- _Instructions to follow_
Once the line with "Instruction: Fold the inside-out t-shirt" is found in the data, output it and each following line exactly, up to and including the line with "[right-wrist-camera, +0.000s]", and nothing before or after.

-- Opening Marker --

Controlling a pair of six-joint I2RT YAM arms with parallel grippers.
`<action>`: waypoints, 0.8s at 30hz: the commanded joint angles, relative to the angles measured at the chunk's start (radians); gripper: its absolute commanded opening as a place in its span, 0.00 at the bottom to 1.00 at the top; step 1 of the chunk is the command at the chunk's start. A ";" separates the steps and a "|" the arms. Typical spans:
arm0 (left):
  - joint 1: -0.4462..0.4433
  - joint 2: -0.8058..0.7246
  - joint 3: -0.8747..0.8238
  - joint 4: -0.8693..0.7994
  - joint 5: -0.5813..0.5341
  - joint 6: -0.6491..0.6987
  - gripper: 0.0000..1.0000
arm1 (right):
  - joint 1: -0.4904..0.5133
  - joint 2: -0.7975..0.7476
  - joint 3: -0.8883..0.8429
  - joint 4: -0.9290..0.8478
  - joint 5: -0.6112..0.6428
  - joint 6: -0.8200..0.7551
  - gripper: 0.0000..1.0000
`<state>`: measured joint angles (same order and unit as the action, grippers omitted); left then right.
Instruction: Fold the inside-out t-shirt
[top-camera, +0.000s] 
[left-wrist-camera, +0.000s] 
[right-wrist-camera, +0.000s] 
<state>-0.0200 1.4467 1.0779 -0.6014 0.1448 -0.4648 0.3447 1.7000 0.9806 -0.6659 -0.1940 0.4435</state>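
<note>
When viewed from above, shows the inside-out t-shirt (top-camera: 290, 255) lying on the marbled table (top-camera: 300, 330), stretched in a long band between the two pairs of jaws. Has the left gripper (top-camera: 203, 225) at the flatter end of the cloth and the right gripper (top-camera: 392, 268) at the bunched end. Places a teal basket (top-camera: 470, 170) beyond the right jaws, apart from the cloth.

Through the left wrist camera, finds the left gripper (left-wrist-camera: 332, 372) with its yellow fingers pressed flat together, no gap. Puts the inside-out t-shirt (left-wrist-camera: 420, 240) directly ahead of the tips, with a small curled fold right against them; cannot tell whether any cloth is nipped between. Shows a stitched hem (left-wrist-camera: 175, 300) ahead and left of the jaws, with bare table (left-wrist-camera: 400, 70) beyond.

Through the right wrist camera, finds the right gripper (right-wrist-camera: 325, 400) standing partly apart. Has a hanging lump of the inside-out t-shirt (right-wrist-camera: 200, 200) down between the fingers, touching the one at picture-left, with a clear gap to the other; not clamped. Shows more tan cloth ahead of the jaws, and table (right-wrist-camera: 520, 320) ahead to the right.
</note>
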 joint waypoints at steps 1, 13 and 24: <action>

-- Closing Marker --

- _Solution_
Instruction: Fold the inside-out t-shirt
[top-camera, +0.000s] 
[left-wrist-camera, +0.000s] 
[right-wrist-camera, +0.000s] 

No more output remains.